S'agissant du préjudice subi par M. A... :
8. En premier lieu, il résulte de ce qui a été dit au point 4 du présent arrêt que
M. A... est fondé à demander réparation du préjudice moral résultant pour lui du manquement de l'AP-HP à son devoir d'information. Il y a lieu de lui allouer une somme de 5 000 euros au titre de ce préjudice qui résulte intégralement de la faute commise.
9. En deuxième lieu, le préjudice d'affection subi par M. A... du fait du décès de sa mère doit être évalué à la somme de 10 000 euros. Compte tenu du taux de perte de chance de 5% retenu à bon droit au point 7 du jugement attaqué, il y a lieu de lui allouer à ce titre la somme de 500 euros et de réformer le jugement attaqué sur ce point.
10. Enfin, il y a lieu de confirmer les indemnités allouées par le tribunal et non contestée par l'AP-HP au titre des frais d'expertise d'un montant de 171 euros compte tenu du taux de responsabilité de 5% et de 1 800 euros au titre des frais d'obsèques.
11. Il résulte de tout ce qui précède que M. A... est fondé à demander à l'AP-HP le versement de la somme de 7 471 euros en réparation de ses préjudices.
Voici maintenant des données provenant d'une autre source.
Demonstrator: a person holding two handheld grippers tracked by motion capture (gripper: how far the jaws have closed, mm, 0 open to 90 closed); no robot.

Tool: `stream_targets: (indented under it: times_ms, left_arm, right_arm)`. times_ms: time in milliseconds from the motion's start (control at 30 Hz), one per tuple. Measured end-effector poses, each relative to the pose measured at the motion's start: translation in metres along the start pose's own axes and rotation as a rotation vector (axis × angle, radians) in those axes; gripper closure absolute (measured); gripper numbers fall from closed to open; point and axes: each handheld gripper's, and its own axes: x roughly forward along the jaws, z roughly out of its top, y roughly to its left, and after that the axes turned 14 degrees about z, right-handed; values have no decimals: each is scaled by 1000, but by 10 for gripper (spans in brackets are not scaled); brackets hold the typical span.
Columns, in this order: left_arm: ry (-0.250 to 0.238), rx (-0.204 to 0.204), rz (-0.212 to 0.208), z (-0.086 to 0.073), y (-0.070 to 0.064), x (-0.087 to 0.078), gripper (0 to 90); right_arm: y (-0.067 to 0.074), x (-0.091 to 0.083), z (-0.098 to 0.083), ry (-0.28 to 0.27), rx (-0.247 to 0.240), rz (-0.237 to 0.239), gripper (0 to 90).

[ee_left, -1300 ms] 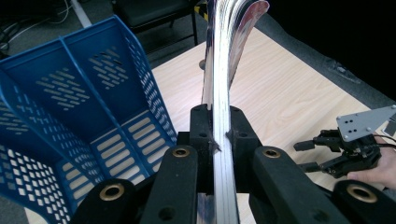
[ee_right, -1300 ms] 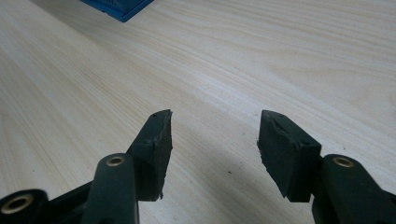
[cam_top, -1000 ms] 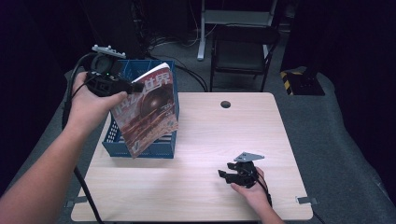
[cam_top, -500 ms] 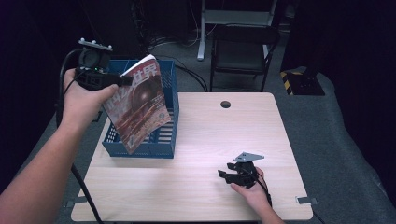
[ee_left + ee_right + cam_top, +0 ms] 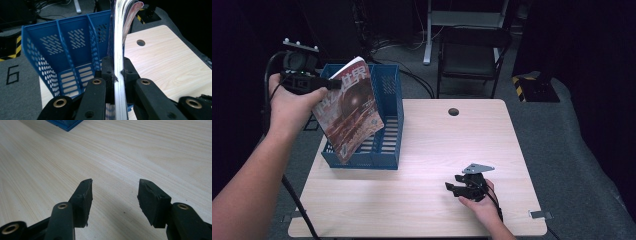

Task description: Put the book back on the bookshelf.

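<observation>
Pale wooden table (image 5: 422, 150) in dark room, blue file rack (image 5: 387, 120) at left, red-covered magazine (image 5: 349, 110) tilted, clamped by left gripper (image 5: 329, 84), right gripper (image 5: 452, 187) resting agape, nothing between jaws.

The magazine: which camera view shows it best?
The high view: the magazine shows its whole cover, tilted over the blue file rack, pinched by the left claw. The left gripper view gives only its page edges; the right gripper view shows bare table.
</observation>
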Motion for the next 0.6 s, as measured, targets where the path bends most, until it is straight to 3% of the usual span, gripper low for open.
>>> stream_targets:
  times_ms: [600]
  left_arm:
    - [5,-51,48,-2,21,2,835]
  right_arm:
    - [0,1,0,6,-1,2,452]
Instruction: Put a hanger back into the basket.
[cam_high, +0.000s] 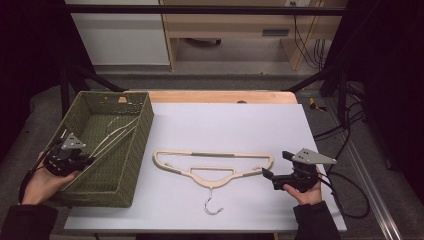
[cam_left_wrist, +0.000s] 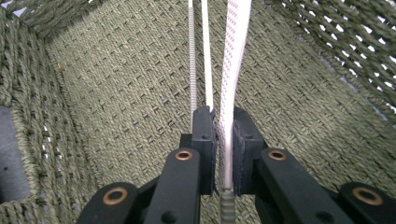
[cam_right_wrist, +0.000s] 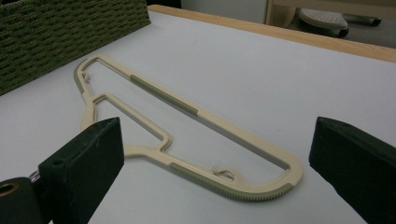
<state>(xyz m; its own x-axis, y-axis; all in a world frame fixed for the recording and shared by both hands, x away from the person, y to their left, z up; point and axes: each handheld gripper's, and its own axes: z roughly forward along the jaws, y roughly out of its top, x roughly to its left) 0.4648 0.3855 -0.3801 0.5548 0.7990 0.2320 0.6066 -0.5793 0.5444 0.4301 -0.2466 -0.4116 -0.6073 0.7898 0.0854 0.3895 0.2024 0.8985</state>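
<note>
The left hand-held gripper (cam_left_wrist: 223, 140) is clamped on a white hanger (cam_high: 116, 134) inside the green woven basket (cam_high: 131, 150); its far end is cut off in the left gripper view. The right hand-held gripper (cam_high: 274, 166) stands apart beside the cream hanger (cam_high: 214, 161) on the tabletop (cam_high: 260, 125). No writing is legible

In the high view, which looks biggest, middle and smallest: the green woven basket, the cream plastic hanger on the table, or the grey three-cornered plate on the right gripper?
1. Green woven basket, clearly largest.
2. Cream plastic hanger lying flat on the table.
3. Grey three-cornered plate on the right gripper, smallest.
</note>
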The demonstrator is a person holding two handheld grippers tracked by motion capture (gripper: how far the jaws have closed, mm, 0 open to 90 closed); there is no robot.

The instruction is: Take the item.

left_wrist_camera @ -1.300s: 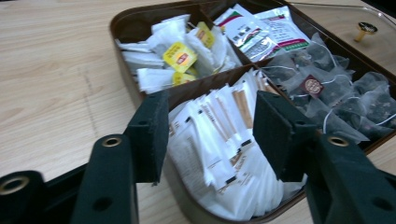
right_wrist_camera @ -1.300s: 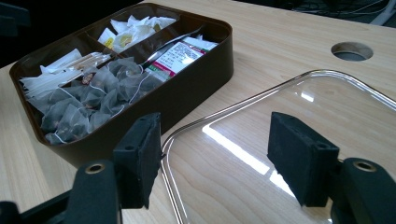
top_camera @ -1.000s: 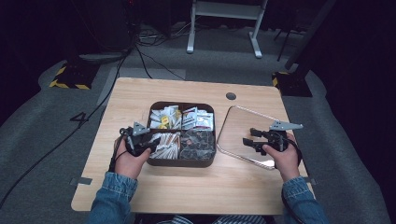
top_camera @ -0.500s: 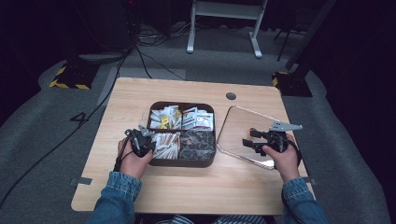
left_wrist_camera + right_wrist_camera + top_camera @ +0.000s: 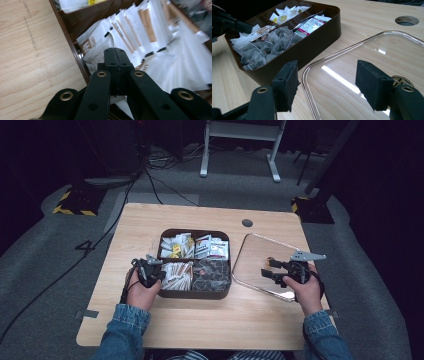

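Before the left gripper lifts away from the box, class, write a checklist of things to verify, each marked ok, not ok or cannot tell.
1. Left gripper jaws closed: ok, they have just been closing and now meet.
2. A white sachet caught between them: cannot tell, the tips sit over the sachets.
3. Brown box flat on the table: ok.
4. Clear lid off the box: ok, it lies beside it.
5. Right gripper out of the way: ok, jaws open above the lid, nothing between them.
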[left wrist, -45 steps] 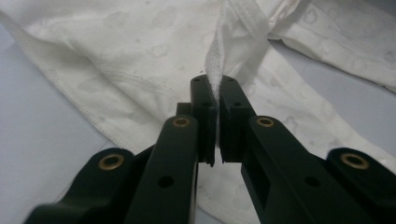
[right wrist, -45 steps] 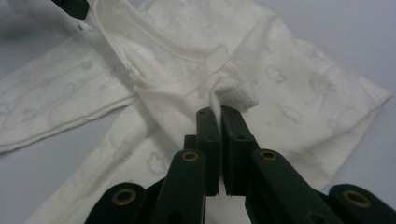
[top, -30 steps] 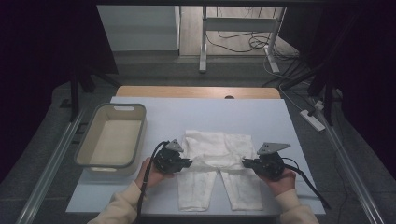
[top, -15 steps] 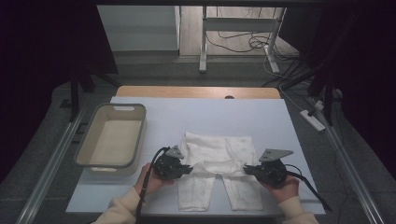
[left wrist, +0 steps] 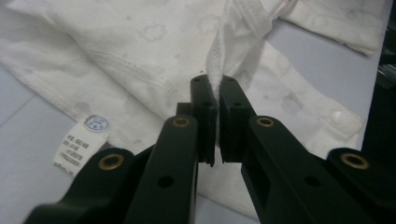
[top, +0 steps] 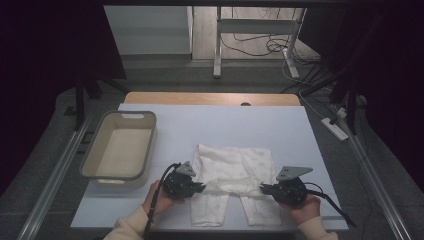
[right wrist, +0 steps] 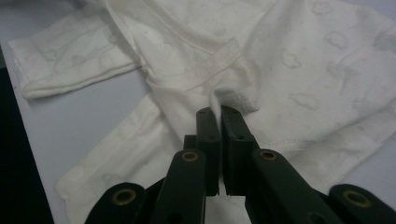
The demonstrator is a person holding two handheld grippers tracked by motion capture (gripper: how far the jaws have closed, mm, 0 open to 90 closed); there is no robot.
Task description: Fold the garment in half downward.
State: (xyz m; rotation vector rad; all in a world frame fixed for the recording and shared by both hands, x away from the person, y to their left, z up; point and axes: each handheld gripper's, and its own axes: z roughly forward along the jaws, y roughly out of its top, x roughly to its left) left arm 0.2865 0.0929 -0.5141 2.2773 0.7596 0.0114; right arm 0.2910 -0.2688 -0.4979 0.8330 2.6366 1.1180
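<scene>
Both your hand-held grippers are clamped on the white trousers (top: 235,172): left hand-held gripper (top: 199,187), right hand-held gripper (top: 265,189). Since a second ago they've dragged the waistband toward the frame's bottom, folding it over the legs.

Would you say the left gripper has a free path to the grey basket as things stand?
Probably not freely: the left gripper is shut on the white trousers, though the grey basket sits close with nothing between.

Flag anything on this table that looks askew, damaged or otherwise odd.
Nothing stands out. The white baby trousers lie fairly square on the table, waistband folded toward the legs, pinched by the left gripper and right gripper. The basket sits upright.
</scene>
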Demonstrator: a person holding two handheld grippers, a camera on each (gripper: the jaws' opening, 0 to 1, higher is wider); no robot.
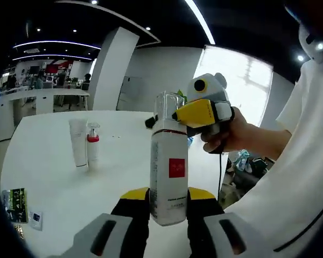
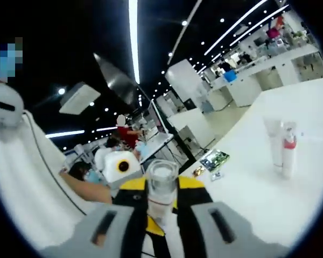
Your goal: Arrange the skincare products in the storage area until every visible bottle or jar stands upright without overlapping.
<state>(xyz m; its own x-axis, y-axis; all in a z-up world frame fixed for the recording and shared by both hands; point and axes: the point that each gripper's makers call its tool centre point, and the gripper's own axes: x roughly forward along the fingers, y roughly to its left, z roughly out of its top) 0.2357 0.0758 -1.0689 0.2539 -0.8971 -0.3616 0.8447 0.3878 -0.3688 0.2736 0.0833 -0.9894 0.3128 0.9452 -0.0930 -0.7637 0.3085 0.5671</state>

Il y a lieu de réformer le jugement attaqué dans cette mesure.
Sur les intérêts :
12. Les sommes mises à la charge de l'AP-HP au profit de M. A... doivent être assorties des intérêts au taux légal à compter du 24 décembre 2019, date d'enregistrement de sa requête au tribunal administratif.
Sur les frais de l'instance :
13. Dans les circonstances de l'espèce, il y a de lieu de mettre à la charge de l'AP-HP une somme de 1 500 euros à verser à M. A... au titre de l'article L. 761-1 du code de justice administrative.
D E C I D E :
Article 1er : La somme que l'AP-HP a été condamnée à verser à M. A... est portée à 7 471 euros, assortie des intérêts au taux légal à compter du 24 décembre 2019.
Article 2 : Le jugement n° 1911460 du 18 octobre 2022 du tribunal administratif de Melun est réformé en ce qu'il a de contraire au présent arrêt.
Article 3 : L'AP-HP versera à M. A... une somme de 1 500 euros au titre de l'article
L. 761-1 du code de justice administrative.
Article 4 : Le surplus des conclusions de la requête est rejeté.
Article 5 : Le présent arrêt sera notifié à M. B... A..., à l'Assistance publique-Hôpitaux de Paris et à la caisse primaire d'assurance maladie du Val-de-Marne.
Délibéré après l'audience publique du 10 septembre 2024, à laquelle siégeaient :
- Mme Marianne Julliard, présidente de la formation de jugement,
- Mme Marie-Isabelle Labetoulle, première conseillère,
- Mme Mélanie Palis De Koninck, première conseillère.
Rendu public par mise à disposition au greffe le 2 octobre 2024.
La présidente-rapporteure,
M. JULLIARD,
L'assesseure la plus ancienne,
M-I LABETOULLE
Le greffier,
E. MOULIN
La République mande et ordonne à la ministre de la santé et de l'accès aux soins, en ce qui la concerne, ou à tous commissaires de justice à ce requis, en ce qui concerne les voies de droit commun, contre les parties privées, de pourvoir à l'exécution de la présente décision.